Eu mato pessoas.
Mas não é morte súbita, é uma morte lenta, silenciosa e discreta.
Eu mato pessoas em mim.
É que de vez em quando eu canso. Canso dos risos floridos que ofereço, canso da apatia que recebo, canso da ingenuidade que me estampa quando tiro os amores para bailar. E ai eu resolvo matar. Eu corto caminhos, troco de estação, doo roupas. Eu mudo o canal, eu tiro de fininho e mansinho cada resquício que faz o amor crescer. Eu corto a água, jogo o adubo fora, não arranco as ervas daninhas. Eu deixo morrer a mingua. Eu faço morrer aos poucos. Eu faço a ausência me doer no início para me provocar riso no fim.
O último que matei foi minha banda favorita, e essa nem foi difícil. Eu mato pessoas pra não deixar morrer o amor em mim.
Eu apago pessoas do meu peito até a parede ficar limpa novamente e com alguma tintura eu tornar bonito cado algum borrão permaneça.
Fato é que algumas pessoas, mesmo que amargas, eu levo pra sempre.

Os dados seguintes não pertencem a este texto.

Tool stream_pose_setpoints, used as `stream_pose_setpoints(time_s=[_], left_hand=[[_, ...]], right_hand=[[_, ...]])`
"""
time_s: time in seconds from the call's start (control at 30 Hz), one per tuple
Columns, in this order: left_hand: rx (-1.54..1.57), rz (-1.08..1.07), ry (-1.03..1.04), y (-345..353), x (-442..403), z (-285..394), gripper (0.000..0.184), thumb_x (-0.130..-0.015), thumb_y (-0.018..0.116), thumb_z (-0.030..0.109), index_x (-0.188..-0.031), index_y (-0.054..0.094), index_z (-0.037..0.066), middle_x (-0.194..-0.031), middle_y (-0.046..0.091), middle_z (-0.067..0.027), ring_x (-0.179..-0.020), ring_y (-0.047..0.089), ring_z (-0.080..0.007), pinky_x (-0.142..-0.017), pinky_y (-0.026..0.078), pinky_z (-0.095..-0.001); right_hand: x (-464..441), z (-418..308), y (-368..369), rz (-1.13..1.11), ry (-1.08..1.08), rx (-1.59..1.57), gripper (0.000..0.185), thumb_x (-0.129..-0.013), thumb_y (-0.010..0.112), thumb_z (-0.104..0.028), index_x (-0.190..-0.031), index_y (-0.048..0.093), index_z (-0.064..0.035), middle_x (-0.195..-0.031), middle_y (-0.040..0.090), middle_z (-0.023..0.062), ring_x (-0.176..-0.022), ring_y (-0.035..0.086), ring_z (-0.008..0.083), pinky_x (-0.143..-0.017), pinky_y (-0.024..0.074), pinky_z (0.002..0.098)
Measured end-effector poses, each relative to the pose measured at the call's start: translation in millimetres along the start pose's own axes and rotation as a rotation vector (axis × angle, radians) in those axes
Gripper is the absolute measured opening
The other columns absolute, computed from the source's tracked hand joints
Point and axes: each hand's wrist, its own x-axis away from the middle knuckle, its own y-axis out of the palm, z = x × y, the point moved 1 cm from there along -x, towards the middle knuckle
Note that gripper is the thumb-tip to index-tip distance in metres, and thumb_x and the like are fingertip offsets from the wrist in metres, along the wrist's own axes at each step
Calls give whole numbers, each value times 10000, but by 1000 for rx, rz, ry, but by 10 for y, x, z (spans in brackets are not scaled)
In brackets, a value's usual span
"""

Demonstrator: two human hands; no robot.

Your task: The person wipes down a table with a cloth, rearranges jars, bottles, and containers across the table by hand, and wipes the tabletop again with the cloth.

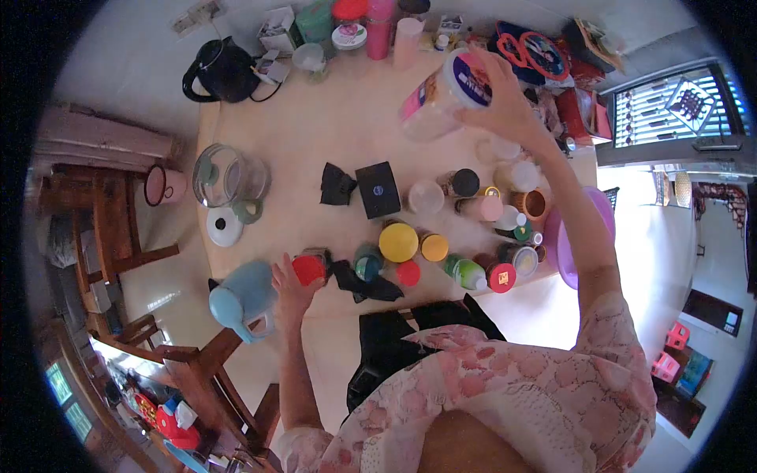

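Observation:
My right hand grips a large clear plastic jar by its lid end. The jar is tilted, with a purple label on its lid, over the far right part of the table. My left hand is at the near left edge, fingers spread and thumb against the red lid of a small jar. Just left of that hand stands a light blue pitcher. To its right are a black cloth-like piece, a teal-topped container and a yellow-lidded jar.
Several small jars and bottles crowd the near right, beside a purple basin. A black box lies mid-table. A glass bowl and white lid are left. A black kettle stands at the back.

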Motion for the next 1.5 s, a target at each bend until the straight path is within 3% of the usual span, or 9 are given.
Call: stream_pose_setpoints(time_s=[0.23,0.47,0.67,0.77,0.83,0.87,1.0,1.33,1.5], left_hand=[[288,-166,-61,280,-143,-92,1046,-592,805,290,-1374,157,40,-1273,246,-360,-1144,333,-506,-957,306,-538],[111,-92,-34,447,-183,-121,1099,-561,814,294,-1371,116,39,-1243,232,-329,-1112,329,-487,-925,322,-536],[210,-136,-118,406,-177,-83,1053,-547,818,249,-1340,153,59,-1228,218,-315,-1088,332,-473,-925,308,-547],[118,-140,-106,446,-167,-117,1146,-533,833,369,-1358,113,31,-1206,262,-316,-1079,334,-448,-929,308,-529],[171,-144,-127,364,-172,-23,1056,-542,821,237,-1338,149,67,-1222,230,-306,-1083,333,-474,-922,305,-552],[170,-149,-133,394,-170,-56,1056,-542,821,237,-1338,149,67,-1222,230,-306,-1083,333,-474,-922,305,-552],[148,-118,-97,482,-145,-140,1063,-543,822,249,-1343,148,61,-1216,244,-308,-1084,331,-476,-922,305,-551],[139,-115,-123,350,-185,36,1045,-540,803,212,-1337,144,62,-1210,252,-321,-1081,336,-475,-917,317,-543],[95,-60,-128,421,-151,15,1063,-489,806,163,-1331,163,69,-1192,272,-308,-1066,353,-456,-911,326,-528]], right_hand=[[-666,1301,713,62,277,149,1016,-538,765,-380,-1371,238,-134,-1292,337,220,-1246,286,369,-1023,215,474],[-1282,1784,1203,112,346,271,1036,-545,757,-397,-1380,202,-136,-1340,235,275,-1249,253,445,-1016,242,500],[-1567,2158,1534,157,354,393,1049,-532,767,-424,-1376,215,-136,-1293,286,269,-1191,313,453,-980,288,533],[-1674,2385,1618,108,395,453,1058,-537,753,-500,-1372,223,-122,-1272,326,268,-1179,337,442,-976,281,537],[-1742,2558,1693,220,381,439,1038,-545,736,-546,-1350,256,-100,-1246,381,258,-1171,353,427,-967,286,529],[-1750,2550,1661,234,254,516,1007,-555,732,-546,-1329,284,-85,-1224,421,240,-1163,371,406,-959,291,526],[-1804,2419,1534,170,354,395,983,-558,730,-547,-1316,304,-88,-1222,432,240,-1165,381,390,-955,296,525],[-1736,2337,1537,63,379,456,1073,-511,751,-584,-1374,248,-192,-1366,214,281,-1262,182,490,-1005,238,560],[-1473,2096,1510,365,322,294,900,-611,749,-489,-1338,313,-187,-1335,249,281,-1233,218,500,-978,260,565]])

É que para alguns céus, é necessário tintas especiais para saber escrever. Mas isso não é pra todos, e no meu peito só permanece o que ilumina.
Não queria ter que matar ninguém em mim, porque meu coração nasceu pra ser multidão. Mas assim como árvore precisa de poda, coração precisa de limpa de vez em quando para frutificar.